What the exercise asks -> Where the line with "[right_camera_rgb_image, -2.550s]" appears below, start writing out lines exactly, and finish with the line with "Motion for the", which is included; write out nothing else.

Provided material ->
######
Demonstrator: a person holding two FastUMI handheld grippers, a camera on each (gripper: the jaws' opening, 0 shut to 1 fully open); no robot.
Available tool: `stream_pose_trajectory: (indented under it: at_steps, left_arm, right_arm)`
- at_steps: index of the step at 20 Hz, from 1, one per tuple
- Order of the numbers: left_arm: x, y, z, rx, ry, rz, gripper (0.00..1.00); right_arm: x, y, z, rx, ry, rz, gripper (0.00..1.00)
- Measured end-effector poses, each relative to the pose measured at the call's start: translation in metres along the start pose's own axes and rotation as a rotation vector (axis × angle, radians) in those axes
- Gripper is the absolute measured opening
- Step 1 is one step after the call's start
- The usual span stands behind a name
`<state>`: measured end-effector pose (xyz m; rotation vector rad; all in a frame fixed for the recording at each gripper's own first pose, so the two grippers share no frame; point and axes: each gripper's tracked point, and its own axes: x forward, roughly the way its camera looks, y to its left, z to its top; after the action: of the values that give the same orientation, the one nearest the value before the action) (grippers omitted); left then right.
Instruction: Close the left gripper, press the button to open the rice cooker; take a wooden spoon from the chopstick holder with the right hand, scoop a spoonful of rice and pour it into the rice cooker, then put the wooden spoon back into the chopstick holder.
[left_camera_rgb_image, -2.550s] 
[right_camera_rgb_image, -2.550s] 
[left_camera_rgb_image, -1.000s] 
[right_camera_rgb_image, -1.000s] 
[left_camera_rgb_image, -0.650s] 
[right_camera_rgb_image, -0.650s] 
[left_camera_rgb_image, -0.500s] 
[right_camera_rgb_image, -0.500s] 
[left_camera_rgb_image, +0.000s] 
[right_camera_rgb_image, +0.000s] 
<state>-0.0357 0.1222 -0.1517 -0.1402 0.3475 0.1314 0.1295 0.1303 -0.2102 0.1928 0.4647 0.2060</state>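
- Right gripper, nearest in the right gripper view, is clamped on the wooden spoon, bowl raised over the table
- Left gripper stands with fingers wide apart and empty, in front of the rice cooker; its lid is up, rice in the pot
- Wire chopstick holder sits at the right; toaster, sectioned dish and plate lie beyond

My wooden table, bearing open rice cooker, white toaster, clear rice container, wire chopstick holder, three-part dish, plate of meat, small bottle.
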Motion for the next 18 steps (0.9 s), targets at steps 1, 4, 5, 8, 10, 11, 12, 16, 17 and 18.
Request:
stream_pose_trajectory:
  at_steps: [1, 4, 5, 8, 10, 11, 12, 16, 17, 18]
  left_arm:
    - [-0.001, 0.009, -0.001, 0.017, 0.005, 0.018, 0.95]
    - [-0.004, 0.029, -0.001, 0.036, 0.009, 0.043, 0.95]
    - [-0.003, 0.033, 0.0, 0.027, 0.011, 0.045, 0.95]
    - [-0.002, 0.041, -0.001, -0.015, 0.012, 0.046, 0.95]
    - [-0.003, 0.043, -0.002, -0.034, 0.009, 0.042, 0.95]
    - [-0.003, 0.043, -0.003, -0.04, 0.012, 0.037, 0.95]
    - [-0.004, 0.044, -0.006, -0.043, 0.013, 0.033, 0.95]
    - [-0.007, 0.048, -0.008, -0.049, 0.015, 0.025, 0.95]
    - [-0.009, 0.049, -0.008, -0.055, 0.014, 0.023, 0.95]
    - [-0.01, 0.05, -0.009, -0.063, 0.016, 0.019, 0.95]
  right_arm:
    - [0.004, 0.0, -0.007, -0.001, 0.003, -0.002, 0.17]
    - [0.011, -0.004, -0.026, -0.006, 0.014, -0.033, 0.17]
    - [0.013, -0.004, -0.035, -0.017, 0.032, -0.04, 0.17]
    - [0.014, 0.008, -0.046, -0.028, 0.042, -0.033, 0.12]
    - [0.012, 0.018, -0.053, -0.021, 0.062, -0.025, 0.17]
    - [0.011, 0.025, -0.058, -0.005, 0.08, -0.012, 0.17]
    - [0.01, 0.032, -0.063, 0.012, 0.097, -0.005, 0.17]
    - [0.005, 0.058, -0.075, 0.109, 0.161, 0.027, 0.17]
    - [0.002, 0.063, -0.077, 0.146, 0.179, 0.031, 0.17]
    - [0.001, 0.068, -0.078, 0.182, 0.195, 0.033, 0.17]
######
Solution to this task ->
[right_camera_rgb_image, -2.550s] 
[left_camera_rgb_image, -1.000s] 
[right_camera_rgb_image, -1.000s] 
[left_camera_rgb_image, -0.650s] 
[right_camera_rgb_image, -0.650s] 
[left_camera_rgb_image, -0.500s] 
[right_camera_rgb_image, -0.500s] 
[left_camera_rgb_image, +0.000s] 
[right_camera_rgb_image, +0.000s] 
<state>-0.0357 0.1222 -0.1517 -0.1402 0.3475 0.1314 0.1295 0.1303 -0.2102 0.1928 0.4647 0.2060</state>
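- Right gripper, nearest in the right gripper view, is clamped on the wooden spoon, bowl raised over the table
- Left gripper stands with fingers wide apart and empty, in front of the rice cooker; its lid is up, rice in the pot
- Wire chopstick holder sits at the right; toaster, sectioned dish and plate lie beyond

My wooden table, bearing open rice cooker, white toaster, clear rice container, wire chopstick holder, three-part dish, plate of meat, small bottle.
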Motion for the next 18 steps (0.9 s), targets at steps 1, 4, 5, 8, 10, 11, 12, 16, 17 and 18.

No further output will be produced for this exercise.